Stored data ::
:::
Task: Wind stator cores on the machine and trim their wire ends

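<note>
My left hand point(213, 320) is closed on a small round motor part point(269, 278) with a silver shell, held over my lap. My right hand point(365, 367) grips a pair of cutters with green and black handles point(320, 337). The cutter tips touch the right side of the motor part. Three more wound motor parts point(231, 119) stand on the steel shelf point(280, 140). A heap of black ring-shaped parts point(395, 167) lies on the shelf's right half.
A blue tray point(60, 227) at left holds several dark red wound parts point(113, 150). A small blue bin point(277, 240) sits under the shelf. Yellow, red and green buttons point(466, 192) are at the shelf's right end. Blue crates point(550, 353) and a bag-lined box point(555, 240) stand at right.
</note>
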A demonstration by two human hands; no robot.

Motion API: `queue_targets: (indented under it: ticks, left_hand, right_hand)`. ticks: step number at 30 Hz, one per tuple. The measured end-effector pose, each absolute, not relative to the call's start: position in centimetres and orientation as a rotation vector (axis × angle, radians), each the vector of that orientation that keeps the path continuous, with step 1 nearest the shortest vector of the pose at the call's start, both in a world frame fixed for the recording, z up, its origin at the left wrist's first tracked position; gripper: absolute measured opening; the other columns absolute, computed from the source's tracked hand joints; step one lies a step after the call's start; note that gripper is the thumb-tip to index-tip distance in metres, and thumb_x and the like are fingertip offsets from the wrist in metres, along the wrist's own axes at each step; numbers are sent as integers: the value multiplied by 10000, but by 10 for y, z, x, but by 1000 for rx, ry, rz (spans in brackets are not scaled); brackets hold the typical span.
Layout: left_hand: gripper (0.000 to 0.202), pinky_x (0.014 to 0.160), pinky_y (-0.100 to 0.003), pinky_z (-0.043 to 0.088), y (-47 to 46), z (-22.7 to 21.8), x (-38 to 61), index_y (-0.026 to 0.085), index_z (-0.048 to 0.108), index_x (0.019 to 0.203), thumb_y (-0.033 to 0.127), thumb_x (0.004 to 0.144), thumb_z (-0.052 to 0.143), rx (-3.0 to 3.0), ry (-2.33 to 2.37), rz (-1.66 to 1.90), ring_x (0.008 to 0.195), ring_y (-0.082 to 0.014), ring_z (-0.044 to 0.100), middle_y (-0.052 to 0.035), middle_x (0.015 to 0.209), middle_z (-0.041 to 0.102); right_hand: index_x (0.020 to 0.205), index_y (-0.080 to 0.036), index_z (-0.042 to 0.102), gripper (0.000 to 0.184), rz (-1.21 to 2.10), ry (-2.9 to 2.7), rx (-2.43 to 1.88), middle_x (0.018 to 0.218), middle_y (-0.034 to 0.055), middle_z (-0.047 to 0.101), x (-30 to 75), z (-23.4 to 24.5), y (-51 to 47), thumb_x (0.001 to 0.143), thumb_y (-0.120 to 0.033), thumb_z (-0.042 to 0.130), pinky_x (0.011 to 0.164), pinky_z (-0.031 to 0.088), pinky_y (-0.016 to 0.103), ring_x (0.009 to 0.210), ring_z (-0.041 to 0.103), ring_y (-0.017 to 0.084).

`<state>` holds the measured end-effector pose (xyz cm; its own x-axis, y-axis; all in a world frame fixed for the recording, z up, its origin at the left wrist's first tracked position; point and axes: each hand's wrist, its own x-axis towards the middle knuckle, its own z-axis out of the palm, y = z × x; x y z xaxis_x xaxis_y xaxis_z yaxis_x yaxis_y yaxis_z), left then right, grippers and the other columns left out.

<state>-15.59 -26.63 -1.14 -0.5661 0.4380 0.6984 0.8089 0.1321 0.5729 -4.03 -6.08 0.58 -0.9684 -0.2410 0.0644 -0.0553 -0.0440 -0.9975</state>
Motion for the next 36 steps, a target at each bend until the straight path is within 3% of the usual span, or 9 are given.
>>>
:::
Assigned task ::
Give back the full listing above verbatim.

Result of this task ::
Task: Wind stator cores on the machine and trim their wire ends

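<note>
My left hand point(213, 320) is closed on a small round motor part point(269, 278) with a silver shell, held over my lap. My right hand point(365, 367) grips a pair of cutters with green and black handles point(320, 337). The cutter tips touch the right side of the motor part. Three more wound motor parts point(231, 119) stand on the steel shelf point(280, 140). A heap of black ring-shaped parts point(395, 167) lies on the shelf's right half.
A blue tray point(60, 227) at left holds several dark red wound parts point(113, 150). A small blue bin point(277, 240) sits under the shelf. Yellow, red and green buttons point(466, 192) are at the shelf's right end. Blue crates point(550, 353) and a bag-lined box point(555, 240) stand at right.
</note>
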A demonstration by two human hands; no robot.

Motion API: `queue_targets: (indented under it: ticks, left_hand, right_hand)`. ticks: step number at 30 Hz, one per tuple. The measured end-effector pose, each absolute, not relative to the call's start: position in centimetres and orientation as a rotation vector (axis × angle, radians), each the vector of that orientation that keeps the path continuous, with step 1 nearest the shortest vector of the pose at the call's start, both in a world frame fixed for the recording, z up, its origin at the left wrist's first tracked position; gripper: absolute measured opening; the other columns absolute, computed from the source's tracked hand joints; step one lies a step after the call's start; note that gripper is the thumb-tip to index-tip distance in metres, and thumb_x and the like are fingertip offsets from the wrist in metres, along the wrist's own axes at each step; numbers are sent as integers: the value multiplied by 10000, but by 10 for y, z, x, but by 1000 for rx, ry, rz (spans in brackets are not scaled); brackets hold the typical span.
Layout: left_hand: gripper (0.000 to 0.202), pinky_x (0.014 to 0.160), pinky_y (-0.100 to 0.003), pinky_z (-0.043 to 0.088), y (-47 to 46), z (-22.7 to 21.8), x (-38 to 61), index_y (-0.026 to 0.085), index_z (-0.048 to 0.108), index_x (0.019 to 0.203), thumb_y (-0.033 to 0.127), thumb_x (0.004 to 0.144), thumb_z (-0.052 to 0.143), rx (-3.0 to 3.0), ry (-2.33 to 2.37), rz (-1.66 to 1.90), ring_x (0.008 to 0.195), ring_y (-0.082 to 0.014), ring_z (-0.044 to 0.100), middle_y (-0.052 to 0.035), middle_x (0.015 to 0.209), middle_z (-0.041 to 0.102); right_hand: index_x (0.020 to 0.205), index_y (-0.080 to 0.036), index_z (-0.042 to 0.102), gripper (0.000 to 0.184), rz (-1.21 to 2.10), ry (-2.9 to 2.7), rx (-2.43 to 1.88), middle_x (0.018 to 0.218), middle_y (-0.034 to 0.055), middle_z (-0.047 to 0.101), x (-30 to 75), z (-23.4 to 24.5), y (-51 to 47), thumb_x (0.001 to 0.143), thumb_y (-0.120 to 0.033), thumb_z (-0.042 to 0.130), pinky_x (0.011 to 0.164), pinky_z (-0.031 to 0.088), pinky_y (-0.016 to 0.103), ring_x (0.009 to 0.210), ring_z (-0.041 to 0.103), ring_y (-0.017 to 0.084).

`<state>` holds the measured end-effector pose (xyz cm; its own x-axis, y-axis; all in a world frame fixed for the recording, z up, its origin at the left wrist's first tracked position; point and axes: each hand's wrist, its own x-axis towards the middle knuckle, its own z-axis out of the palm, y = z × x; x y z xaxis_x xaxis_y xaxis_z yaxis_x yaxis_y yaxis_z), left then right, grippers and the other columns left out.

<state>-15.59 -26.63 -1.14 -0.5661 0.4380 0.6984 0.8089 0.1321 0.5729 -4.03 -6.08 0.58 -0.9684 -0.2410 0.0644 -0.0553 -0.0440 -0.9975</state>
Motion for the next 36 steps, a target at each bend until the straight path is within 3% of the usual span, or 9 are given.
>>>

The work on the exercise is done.